In order to respond to the impoverished situation of the San, the Government of Botswana has since 1974 developed programmes aimed at providing them with socio-economic support. In 1974 the government established the Bushmen Development Programme, renamed the Basarwa Development Programme in 1975. In 1976 its name was changed yet again to the Extra-Rural Development Programme (Ministry of Local Government and Lands, Citation1995).

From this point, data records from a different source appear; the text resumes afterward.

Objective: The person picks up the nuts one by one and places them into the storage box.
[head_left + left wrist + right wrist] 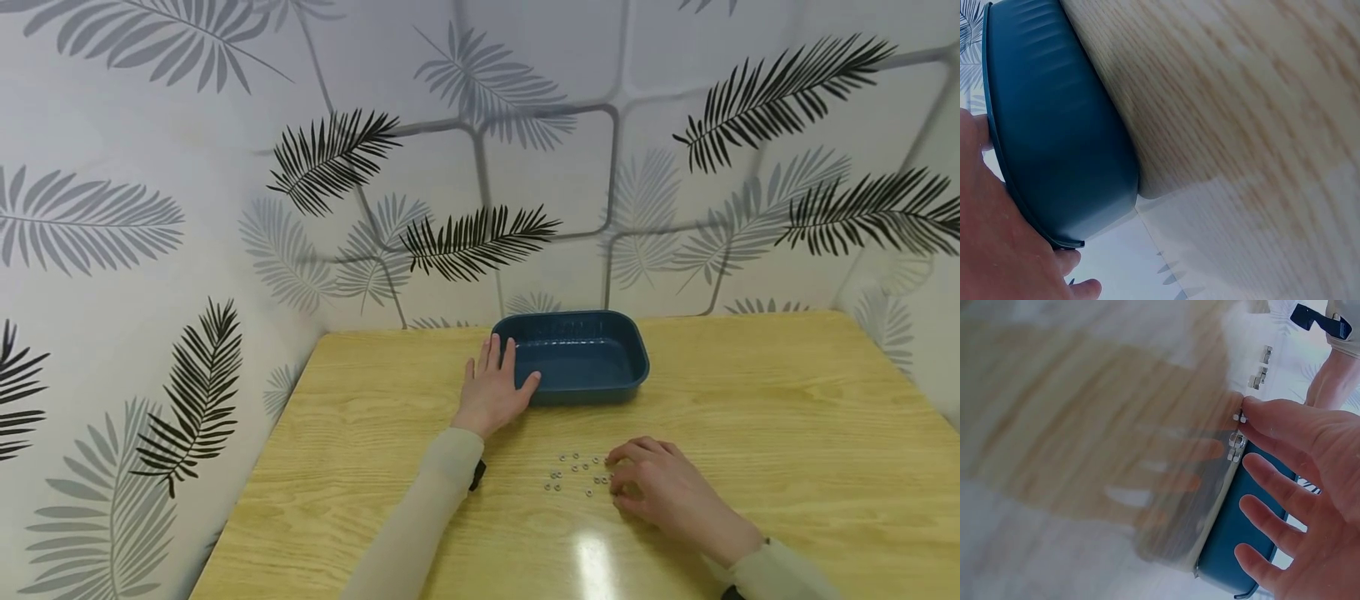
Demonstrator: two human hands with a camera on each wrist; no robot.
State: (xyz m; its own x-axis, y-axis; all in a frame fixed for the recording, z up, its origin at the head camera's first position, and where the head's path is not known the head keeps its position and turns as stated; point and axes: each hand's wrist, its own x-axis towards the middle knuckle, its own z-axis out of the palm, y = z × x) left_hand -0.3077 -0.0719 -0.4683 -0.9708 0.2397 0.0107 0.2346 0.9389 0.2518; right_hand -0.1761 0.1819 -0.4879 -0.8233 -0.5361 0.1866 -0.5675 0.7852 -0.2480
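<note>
Woodgrain table [382, 400], patterned wall [540, 192]: left fingers [493, 357] spread on tray [577, 393], right fingers' [627, 454] grip unclear.

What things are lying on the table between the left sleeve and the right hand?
In the head view, small metal nuts lie scattered there, between the left sleeve and the right hand.

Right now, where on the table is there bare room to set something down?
Bare tabletop lies right of the blue tray and left of the left sleeve. Crowded: in front of the tray, where small metal nuts lie scattered beside the right hand.
</note>
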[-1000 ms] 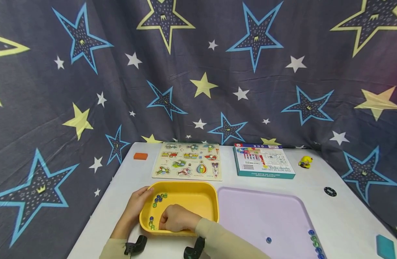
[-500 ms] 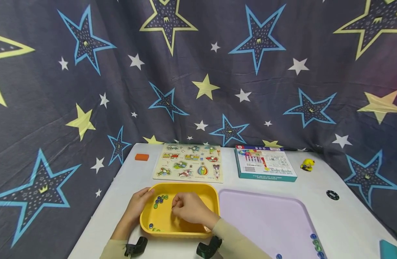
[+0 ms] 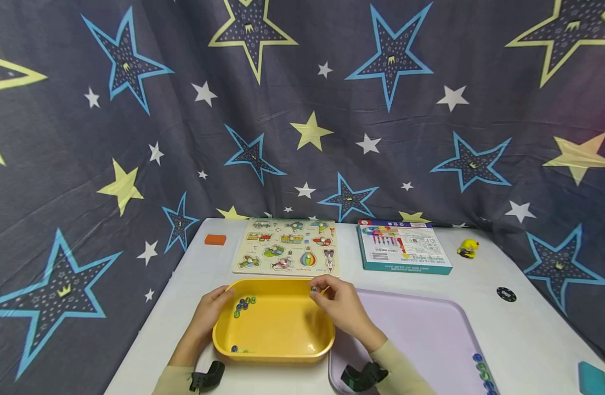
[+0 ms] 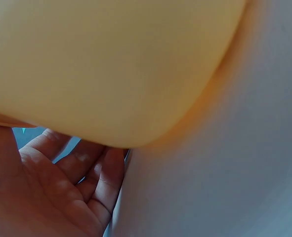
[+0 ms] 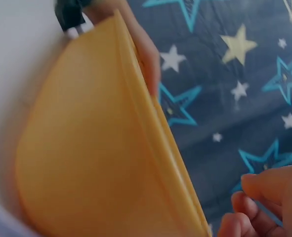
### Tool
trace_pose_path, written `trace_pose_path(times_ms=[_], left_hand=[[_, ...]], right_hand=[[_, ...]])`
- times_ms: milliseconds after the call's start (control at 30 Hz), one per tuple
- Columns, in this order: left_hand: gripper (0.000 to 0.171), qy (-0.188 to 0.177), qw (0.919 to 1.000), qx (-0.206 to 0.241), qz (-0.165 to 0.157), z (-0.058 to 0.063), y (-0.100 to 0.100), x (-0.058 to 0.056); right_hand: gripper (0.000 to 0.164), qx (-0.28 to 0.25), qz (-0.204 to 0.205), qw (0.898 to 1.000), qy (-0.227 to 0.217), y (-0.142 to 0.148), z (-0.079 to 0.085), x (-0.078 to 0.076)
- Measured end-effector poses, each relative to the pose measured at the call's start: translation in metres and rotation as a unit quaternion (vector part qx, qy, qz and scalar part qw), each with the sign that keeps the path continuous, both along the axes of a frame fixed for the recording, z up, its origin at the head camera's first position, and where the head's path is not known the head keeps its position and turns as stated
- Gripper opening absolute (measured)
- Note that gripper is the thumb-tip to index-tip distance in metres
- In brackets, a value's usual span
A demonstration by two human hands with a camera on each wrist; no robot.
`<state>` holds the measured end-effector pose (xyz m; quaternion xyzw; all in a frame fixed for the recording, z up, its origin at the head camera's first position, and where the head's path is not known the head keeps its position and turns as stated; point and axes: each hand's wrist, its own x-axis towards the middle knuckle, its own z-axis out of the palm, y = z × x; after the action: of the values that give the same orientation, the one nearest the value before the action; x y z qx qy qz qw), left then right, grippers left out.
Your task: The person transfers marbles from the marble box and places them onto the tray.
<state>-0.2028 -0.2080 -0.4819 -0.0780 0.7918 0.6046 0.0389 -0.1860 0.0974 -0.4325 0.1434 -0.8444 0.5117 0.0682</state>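
Note:
A yellow plastic bin stands at the front of the table, and my left hand grips its left rim, thumb over the edge. In the left wrist view the fingers curl beneath the bin's wall. My right hand is over the bin's right rim, pinching a small dark glass marble between thumb and fingertips. Inside the bin a cluster of blue and green marbles lies at the back left. A blue marble sits at the front left beside partly hidden green ones.
A lilac tray adjoins the bin on the right, with a row of marbles along its right edge. Behind are a wooden picture puzzle, a flat game box, an orange block, a yellow toy duck and a black disc.
My right hand has risen from the bin's front-left area and moved right, carrying the marble to the right rim. The left hand stays on the bin. Front-left marbles have shifted.

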Motion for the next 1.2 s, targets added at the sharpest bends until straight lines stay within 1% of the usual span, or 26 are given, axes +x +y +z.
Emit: trace_pose_path(times_ms=[67,133,267,400,533,633,833,1033,1200], left_hand=[[0.041,0.001,1.0000,0.001,0.001,0.000,0.000,0.000],[0.040,0.001,1.0000,0.003,0.001,-0.001,0.000,0.000],[0.041,-0.002,1.0000,0.006,0.000,-0.001,0.000,0.000],[0.040,-0.005,1.0000,0.007,0.000,-0.002,-0.001,0.000],[0.040,-0.003,0.9999,0.010,0.003,-0.002,-0.001,0.001],[0.040,-0.002,1.0000,0.008,0.002,-0.002,-0.001,0.000],[0.044,0.002,1.0000,0.005,-0.004,-0.004,-0.001,-0.002],[0.043,0.009,0.9999,0.004,-0.006,-0.004,-0.001,-0.002],[0.042,0.002,1.0000,-0.002,-0.002,-0.003,-0.001,-0.002]], right_hand=[[0.016,-0.013,-0.032,0.999,-0.004,0.012,-0.002,-0.001],[0.017,-0.012,-0.057,0.998,-0.010,0.023,-0.006,-0.001],[0.018,0.008,-0.086,0.996,-0.017,0.046,-0.019,-0.003],[0.016,0.027,-0.105,0.994,-0.026,0.064,-0.033,-0.004],[0.014,0.043,-0.123,0.991,-0.041,0.073,-0.044,-0.006],[0.013,0.067,-0.135,0.987,-0.045,0.077,-0.050,-0.007],[0.014,0.133,-0.177,0.974,-0.036,0.082,-0.056,-0.006],[0.010,0.157,-0.177,0.971,-0.038,0.084,-0.056,-0.005],[0.010,0.174,-0.166,0.970,-0.032,0.082,-0.058,-0.006]])
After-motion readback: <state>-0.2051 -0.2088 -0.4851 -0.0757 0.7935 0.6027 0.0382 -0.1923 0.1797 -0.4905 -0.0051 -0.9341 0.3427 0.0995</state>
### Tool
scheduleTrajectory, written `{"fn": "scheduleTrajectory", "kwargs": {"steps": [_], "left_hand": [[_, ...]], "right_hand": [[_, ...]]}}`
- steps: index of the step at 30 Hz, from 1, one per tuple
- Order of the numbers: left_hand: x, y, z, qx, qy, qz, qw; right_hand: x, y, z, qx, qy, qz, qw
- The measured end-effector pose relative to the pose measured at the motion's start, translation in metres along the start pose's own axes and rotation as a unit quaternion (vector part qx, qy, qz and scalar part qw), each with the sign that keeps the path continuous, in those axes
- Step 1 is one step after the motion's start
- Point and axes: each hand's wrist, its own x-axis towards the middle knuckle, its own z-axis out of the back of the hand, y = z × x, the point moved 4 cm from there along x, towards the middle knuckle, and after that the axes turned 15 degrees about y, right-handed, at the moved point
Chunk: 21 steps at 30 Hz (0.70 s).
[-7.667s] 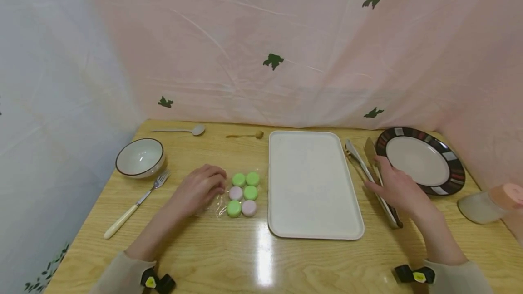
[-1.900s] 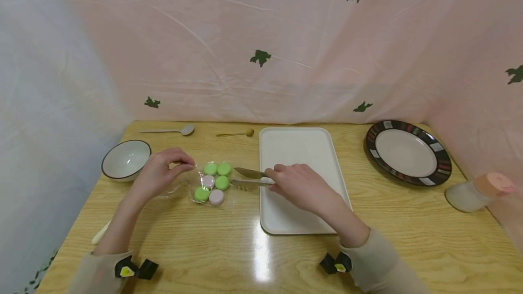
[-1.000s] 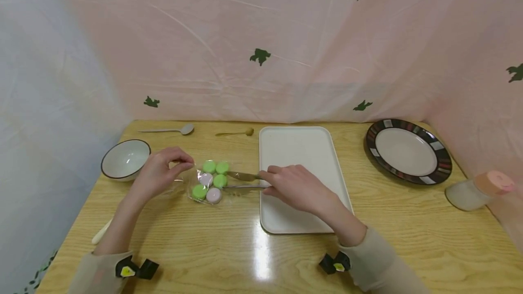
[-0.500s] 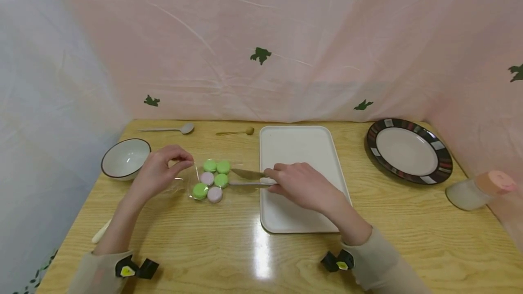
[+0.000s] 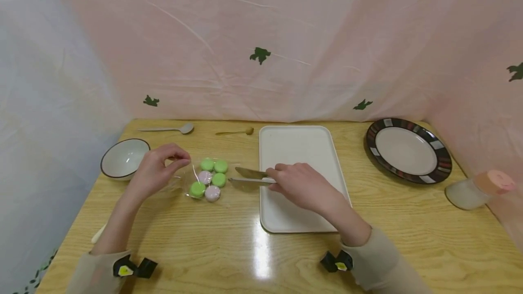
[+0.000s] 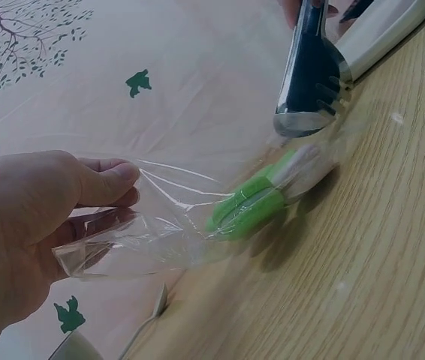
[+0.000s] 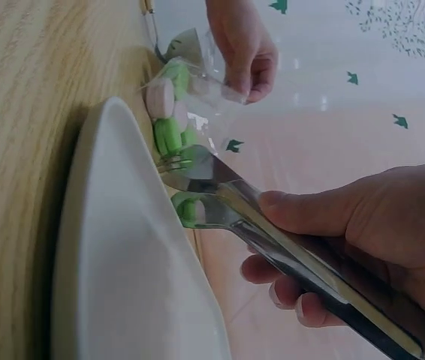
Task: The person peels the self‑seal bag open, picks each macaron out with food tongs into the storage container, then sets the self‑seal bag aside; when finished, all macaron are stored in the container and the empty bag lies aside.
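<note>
The right hand [image 5: 300, 187] holds silver metal tongs [image 5: 250, 173] whose tips have just backed slightly off six round green and lilac macarons [image 5: 218, 179], apparently leaving them all ungripped inside the clear plastic bag [image 6: 156, 241] the left hand [image 5: 155, 169] pinches.

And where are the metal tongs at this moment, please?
In the head view, the metal tongs extend from the right hand across the left edge of the white tray, their tips just right of the macarons.

I'm watching from the head view, facing forward and down over the table [image 5: 204, 248], both tilted wrist views are looking closer in, sharing the macarons [image 6: 251, 206] and tongs [image 7: 299, 253].
</note>
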Motion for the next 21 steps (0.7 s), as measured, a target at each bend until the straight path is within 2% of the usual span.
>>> {"fn": "scheduleTrajectory", "kwargs": {"steps": [5, 10, 21], "left_hand": [[0.001, -0.0003, -0.0012, -0.006, 0.008, -0.006, 0.9999], [0.001, -0.0023, -0.0004, -0.01, 0.013, -0.013, 0.9998], [0.0002, -0.0002, 0.0004, -0.016, 0.016, -0.003, 0.9997]], "right_hand": [[0.0036, 0.0057, -0.0017, -0.016, -0.018, 0.006, 1.0], [0.006, 0.0088, -0.0013, -0.017, -0.016, 0.011, 1.0], [0.004, 0.0014, -0.0018, 0.066, 0.031, 0.01, 0.997]]}}
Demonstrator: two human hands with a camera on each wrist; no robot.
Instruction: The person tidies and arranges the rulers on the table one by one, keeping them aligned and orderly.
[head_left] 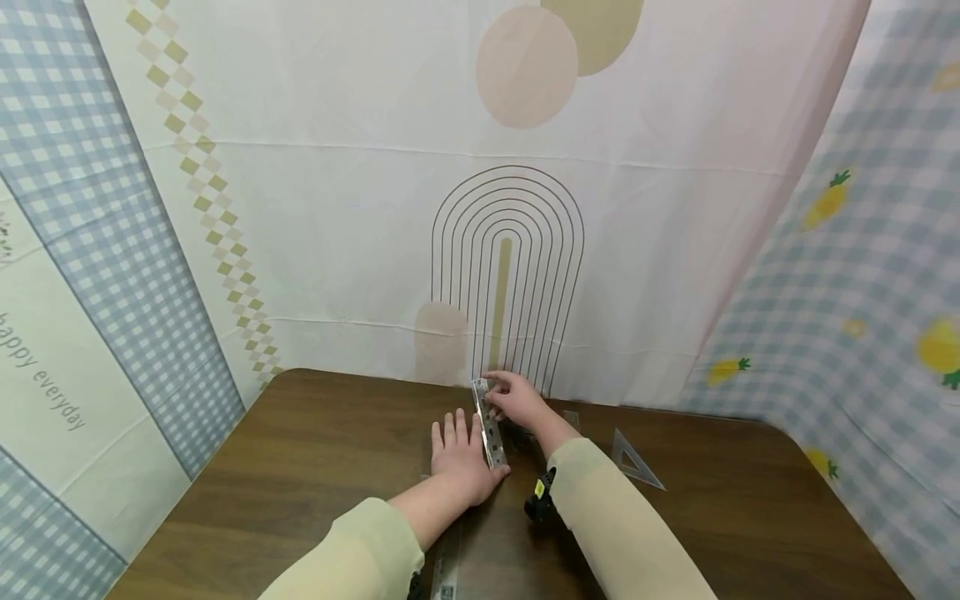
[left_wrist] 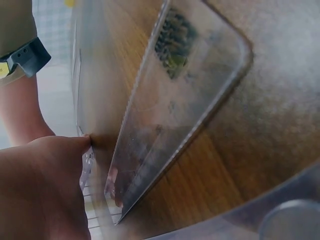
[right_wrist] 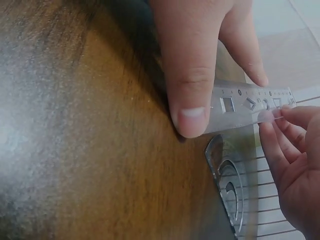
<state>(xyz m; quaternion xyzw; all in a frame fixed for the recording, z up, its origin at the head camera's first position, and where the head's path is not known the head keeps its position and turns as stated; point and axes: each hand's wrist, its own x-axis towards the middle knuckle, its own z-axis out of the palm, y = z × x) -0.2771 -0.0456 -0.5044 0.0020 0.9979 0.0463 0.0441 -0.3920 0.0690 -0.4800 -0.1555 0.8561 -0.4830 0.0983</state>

All along, there was a growing reluctance on the part of the Botswana government, on the pretext that ‘all Batswana [citizens of Botswana] are indigenous to the country’ (Saugestad, Citation2001:52), to single out a sector of preference for rural development on ethnic grounds. Finally, in 1978, the programme was renamed the Remote Area Development Programme−the name it retains to this day.

During the Fifth National Development Plan (1981–1986), the government introduced the National Settlement Policy, which categorised settlements according to their populations. The Settlement Policy recognised small remote San settlements developed through the Remote Area Development Programme. These San settlements would otherwise not qualify as villages by virtue of having populations of fewer than 500 people. It was hoped the process would reduce squatting, prevent bush fires and reduce stock theft, all of which were associated with the San. On the other hand, some San sympathisers−who feared that communal land was being privatised into the hands of commercial livestock farmers−hoped that villagisation would give some land rights to the San. However, the settlement policy was built on San citizenship, not their ethnicity, and was open to all groups. The official policy became one of integration and assimilation into the Tswana society through a villagisation policy.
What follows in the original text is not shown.